If you're just using mmap to read a file from start to finish, then the `hint_read` mechanism is indeed pointless, since multiple `hint_read` calls would do the same thing as a single `madvise(..., MADV_SEQUENTIAL)` call.

The point of `hint_read`, and indeed io_uring or `readv` is the program knows exactly what parts of the file it wants to read first, so it would be best if those are read concurrently, and preferably using a single system call or page fault (ie, one switch to kernel space).

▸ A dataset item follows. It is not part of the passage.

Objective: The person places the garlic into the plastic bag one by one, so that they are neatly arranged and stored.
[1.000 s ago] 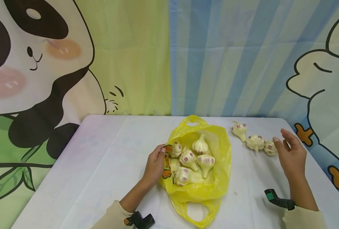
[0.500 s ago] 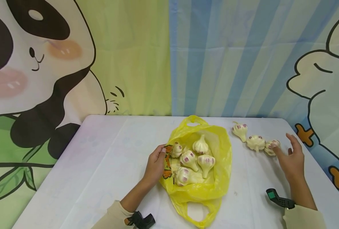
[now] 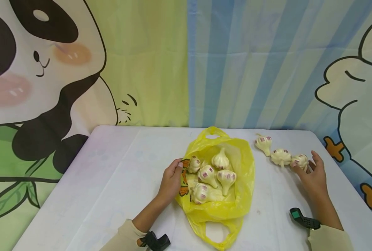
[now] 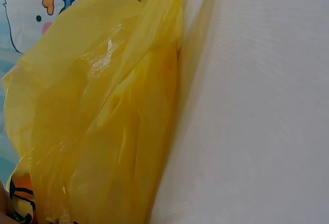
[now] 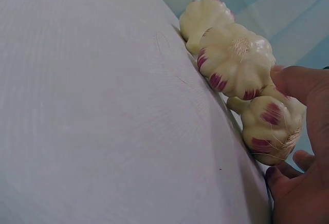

I would expect the `hint_read` function to push to a queue in thread-local storage, so it shouldn't need a switch to kernel space. User/kernel space switches are slow, in the order of a couple of 10s of millions per second. This is why the vDSO exists, and why the libc buffers writes through `fwrite`/`println`/etc, because function calls within userspace can happen at rates of billions per second.

[gpderetta]

you can do fine grained madvise via io_uring, which indeed uses a queue. But at that point why use mmap at all, just do async reads via io_uring.

[vlovich123]

The entire point I was trying to make at the beginning of the thread is that mmap gives you memory pages in the page cache that the OS can drop on memory pressure. Io_uring is close on the performance and fine-grained access patterns front. It’s not so good on the system-wide cooperative behavior with memory front and has a higher cost as either you’re still copying it from the page cache into a user buffer (non trivial performance impact vs the read itself) + trashing your CPU caches or you’re doing direct I/O and having to implement a page cache manually (and risks duplicating page data inefficiently in userspace if the same file is accessed by multiple processes.

[gpderetta]

Right, so zero copy IO but still having the ability to share the pagecache across process and allow the kernel to drop caches on high mempressure. One issue is that when under pressure, a process might not really be able to successfully read a page and keep retyring and failing (with an LRU replacement policy it is unlikely and probably self-limiting, but still...).